[Source records]

◇ ◇ ◇ ◇ ◇

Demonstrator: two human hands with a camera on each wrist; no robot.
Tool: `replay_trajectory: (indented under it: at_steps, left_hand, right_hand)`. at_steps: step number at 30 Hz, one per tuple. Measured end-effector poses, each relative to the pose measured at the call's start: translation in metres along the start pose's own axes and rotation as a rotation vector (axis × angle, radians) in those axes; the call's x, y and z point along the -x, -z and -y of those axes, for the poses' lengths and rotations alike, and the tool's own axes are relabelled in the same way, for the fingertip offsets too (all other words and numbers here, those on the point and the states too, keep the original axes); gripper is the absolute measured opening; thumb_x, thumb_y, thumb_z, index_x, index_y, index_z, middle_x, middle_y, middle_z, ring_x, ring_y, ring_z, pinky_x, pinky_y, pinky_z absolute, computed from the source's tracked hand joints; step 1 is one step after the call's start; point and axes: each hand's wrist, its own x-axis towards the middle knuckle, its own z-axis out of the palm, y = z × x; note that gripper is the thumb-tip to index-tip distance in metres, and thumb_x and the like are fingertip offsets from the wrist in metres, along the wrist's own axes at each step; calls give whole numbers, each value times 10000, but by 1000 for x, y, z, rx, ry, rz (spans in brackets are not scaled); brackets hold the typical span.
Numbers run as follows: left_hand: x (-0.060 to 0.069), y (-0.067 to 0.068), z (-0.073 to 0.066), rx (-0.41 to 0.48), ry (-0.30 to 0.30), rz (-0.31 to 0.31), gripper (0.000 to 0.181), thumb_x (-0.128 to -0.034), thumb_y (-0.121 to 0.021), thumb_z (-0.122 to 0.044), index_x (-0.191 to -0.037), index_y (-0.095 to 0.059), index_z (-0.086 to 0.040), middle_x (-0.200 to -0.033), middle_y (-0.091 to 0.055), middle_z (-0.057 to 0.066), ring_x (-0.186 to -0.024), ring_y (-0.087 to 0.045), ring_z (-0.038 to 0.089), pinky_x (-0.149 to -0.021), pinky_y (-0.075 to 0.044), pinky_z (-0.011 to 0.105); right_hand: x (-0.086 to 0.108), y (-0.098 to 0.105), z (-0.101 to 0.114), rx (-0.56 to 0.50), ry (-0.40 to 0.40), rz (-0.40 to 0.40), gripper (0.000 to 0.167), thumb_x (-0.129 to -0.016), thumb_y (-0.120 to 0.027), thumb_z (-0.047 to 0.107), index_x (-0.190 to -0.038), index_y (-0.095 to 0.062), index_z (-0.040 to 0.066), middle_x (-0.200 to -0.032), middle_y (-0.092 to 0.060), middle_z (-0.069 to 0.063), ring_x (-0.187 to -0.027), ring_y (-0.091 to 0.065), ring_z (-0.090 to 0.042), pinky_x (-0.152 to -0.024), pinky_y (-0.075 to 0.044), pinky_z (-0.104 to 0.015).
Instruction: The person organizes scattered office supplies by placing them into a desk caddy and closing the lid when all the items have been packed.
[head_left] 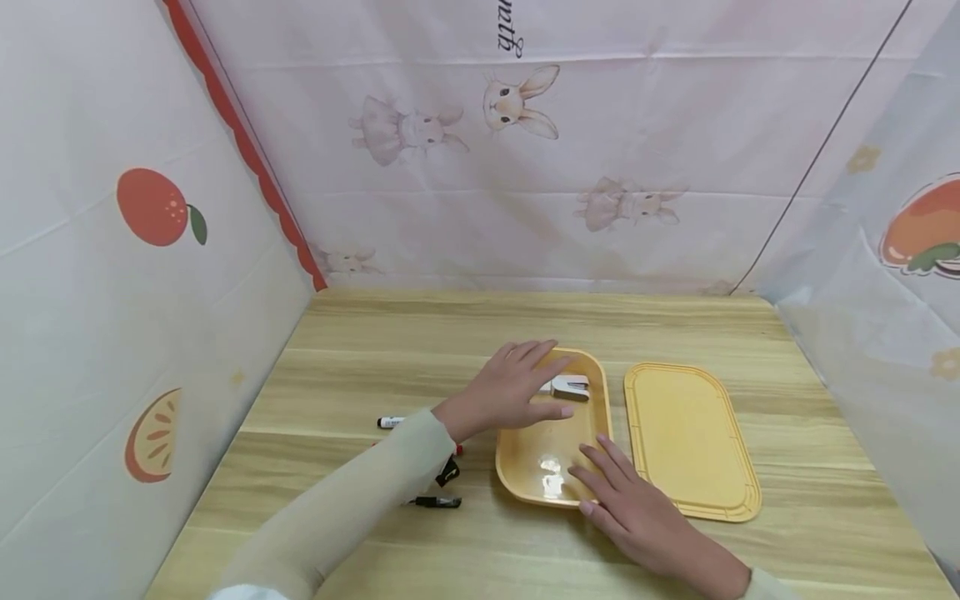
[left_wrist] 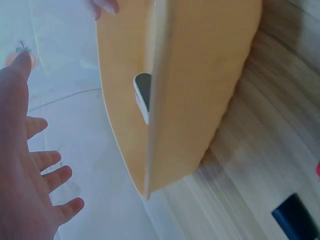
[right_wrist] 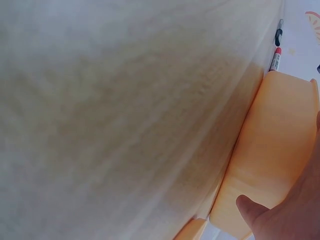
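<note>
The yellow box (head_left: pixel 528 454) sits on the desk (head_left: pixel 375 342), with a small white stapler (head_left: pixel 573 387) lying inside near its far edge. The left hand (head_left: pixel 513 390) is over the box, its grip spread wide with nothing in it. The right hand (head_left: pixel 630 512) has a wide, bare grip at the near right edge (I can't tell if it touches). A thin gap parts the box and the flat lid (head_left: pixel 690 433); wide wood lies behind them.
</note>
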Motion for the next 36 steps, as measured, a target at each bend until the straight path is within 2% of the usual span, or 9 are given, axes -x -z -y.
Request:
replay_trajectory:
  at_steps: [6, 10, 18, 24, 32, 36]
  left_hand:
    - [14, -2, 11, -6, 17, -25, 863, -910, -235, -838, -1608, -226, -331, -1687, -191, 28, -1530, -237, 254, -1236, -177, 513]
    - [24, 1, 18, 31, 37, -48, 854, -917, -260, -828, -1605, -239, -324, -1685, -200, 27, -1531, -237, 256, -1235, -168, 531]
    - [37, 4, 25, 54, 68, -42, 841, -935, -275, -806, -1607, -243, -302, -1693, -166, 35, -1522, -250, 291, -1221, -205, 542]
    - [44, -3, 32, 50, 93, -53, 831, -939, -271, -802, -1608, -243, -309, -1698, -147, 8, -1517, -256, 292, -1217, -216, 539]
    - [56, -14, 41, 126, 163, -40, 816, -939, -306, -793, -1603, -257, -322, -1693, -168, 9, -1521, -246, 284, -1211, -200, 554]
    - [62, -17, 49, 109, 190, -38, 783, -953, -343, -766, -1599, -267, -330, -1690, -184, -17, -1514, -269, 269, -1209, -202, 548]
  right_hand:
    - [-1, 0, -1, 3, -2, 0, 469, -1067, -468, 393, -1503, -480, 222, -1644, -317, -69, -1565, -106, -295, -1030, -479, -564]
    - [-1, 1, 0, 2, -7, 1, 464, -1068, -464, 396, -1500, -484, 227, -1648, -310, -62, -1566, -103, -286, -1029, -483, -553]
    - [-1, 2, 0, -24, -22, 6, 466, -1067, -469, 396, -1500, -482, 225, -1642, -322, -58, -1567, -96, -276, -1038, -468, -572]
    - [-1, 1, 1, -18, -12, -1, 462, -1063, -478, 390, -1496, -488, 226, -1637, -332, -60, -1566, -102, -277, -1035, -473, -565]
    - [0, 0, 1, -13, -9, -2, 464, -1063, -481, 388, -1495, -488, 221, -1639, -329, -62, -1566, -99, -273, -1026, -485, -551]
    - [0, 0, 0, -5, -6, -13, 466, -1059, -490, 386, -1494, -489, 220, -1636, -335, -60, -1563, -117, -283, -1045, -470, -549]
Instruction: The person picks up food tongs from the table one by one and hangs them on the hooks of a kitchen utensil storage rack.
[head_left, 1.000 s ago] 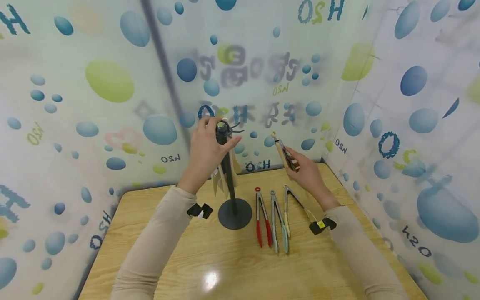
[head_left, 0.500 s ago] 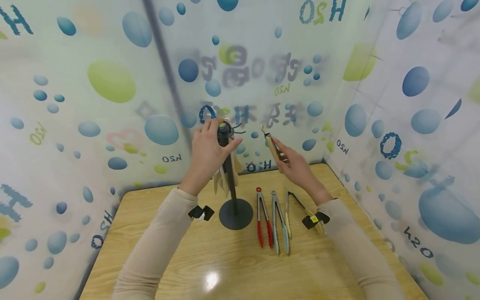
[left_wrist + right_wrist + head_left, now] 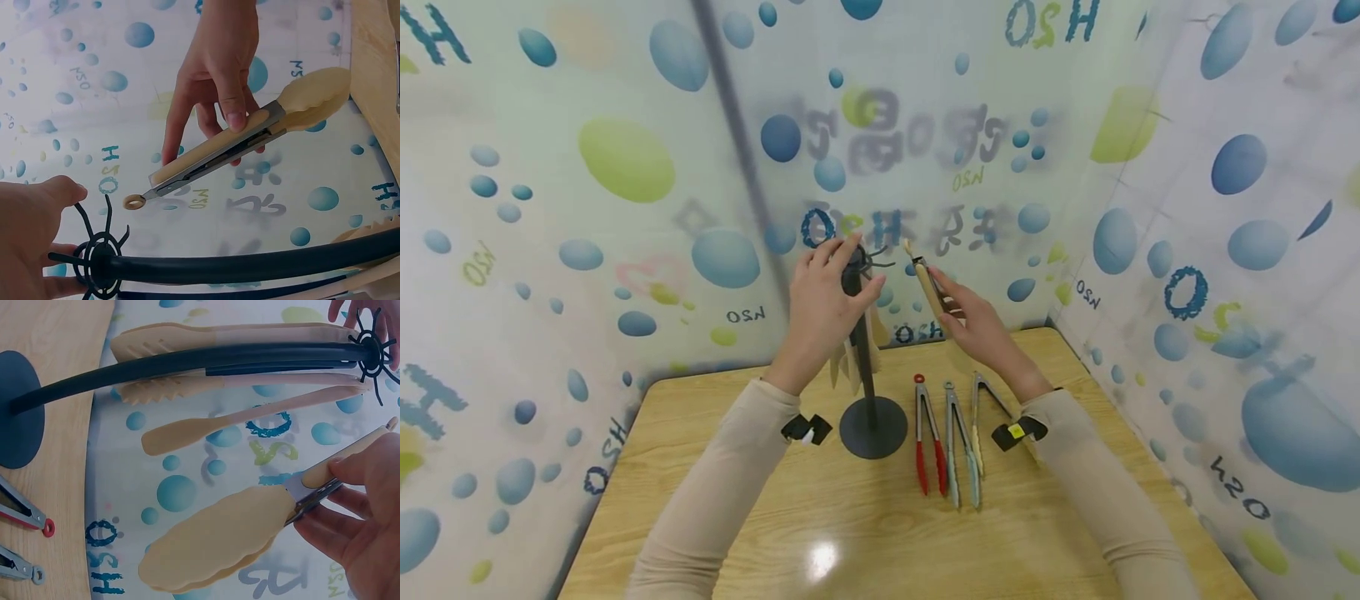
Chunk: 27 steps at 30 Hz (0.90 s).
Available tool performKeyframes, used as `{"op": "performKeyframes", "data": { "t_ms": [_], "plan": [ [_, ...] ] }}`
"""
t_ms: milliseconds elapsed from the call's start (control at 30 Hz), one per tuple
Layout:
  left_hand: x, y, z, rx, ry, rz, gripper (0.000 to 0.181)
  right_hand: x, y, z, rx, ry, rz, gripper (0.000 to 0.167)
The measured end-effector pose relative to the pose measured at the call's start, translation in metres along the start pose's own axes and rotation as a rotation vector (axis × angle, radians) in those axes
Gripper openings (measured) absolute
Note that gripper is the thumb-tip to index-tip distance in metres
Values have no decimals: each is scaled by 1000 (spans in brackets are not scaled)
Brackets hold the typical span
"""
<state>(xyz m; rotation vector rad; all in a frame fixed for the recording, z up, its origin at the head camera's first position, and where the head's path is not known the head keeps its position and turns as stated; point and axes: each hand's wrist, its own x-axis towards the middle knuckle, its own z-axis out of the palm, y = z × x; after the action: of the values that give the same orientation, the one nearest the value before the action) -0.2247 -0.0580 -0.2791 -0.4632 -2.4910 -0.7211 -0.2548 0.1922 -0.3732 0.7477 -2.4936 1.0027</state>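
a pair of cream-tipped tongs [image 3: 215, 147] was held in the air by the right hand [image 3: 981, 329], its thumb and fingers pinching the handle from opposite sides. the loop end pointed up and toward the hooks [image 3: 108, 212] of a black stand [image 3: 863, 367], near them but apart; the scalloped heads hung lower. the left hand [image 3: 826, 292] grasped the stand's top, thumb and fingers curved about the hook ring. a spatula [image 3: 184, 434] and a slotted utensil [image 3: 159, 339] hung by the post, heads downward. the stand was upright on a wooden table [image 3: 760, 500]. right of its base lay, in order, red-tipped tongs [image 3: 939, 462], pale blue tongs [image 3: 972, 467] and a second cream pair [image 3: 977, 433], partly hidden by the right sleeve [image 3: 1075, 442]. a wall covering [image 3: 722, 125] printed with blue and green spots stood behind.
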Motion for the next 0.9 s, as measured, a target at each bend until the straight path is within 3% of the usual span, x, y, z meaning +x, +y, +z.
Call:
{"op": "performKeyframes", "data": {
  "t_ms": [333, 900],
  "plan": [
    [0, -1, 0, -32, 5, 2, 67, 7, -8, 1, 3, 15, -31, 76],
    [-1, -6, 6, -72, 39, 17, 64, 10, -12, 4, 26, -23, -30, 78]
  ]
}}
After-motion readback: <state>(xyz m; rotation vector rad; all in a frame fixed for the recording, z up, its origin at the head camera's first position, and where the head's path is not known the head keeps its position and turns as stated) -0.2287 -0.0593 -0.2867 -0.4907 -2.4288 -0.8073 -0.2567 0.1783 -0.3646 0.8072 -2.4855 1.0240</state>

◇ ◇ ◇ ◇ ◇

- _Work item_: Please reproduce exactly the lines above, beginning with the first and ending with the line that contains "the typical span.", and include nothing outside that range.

- _Response to this task_:
Demonstrator: two human hands with a camera on each wrist; no robot.
Tool: `replay_trajectory: (indented under it: at_steps, left_hand, right_hand)`. at_steps: step number at 30 Hz, one per tuple. Measured end-effector poses, each relative to the pose measured at the call's start: translation in metres along the start pose's own axes and rotation as a rotation vector (axis × angle, radians) in those axes; the call's x, y and z point along the -x, -z and -y of those axes, for the poses' lengths and rotations alike, and the tool's own axes are relabelled in the same way, for the fingertip offsets too (all other words and numbers here, those on the point and the states too, keep the original axes); gripper is the absolute measured opening; thumb_x, thumb_y, thumb_z, index_x, index_y, index_z, middle_x, middle_y, middle_z, ring_x, ring_y, ring_z, pinky_x, pinky_y, pinky_z absolute, computed from the source's tracked hand joints; step 1 is one step after the call's start; point and axes: each hand's wrist, its own x-axis towards the middle knuckle, its own z-axis out of the palm, y = z × x; note that gripper is the thumb-tip to index-tip distance in metres, and thumb_x and the like are fingertip offsets from the wrist in metres, along the wrist's own axes at each step; calls give whole numbers, each value times 10000, but by 1000 for x, y, z, rx, ry, rz (spans in brackets are not scaled); brackets hold the typical span.

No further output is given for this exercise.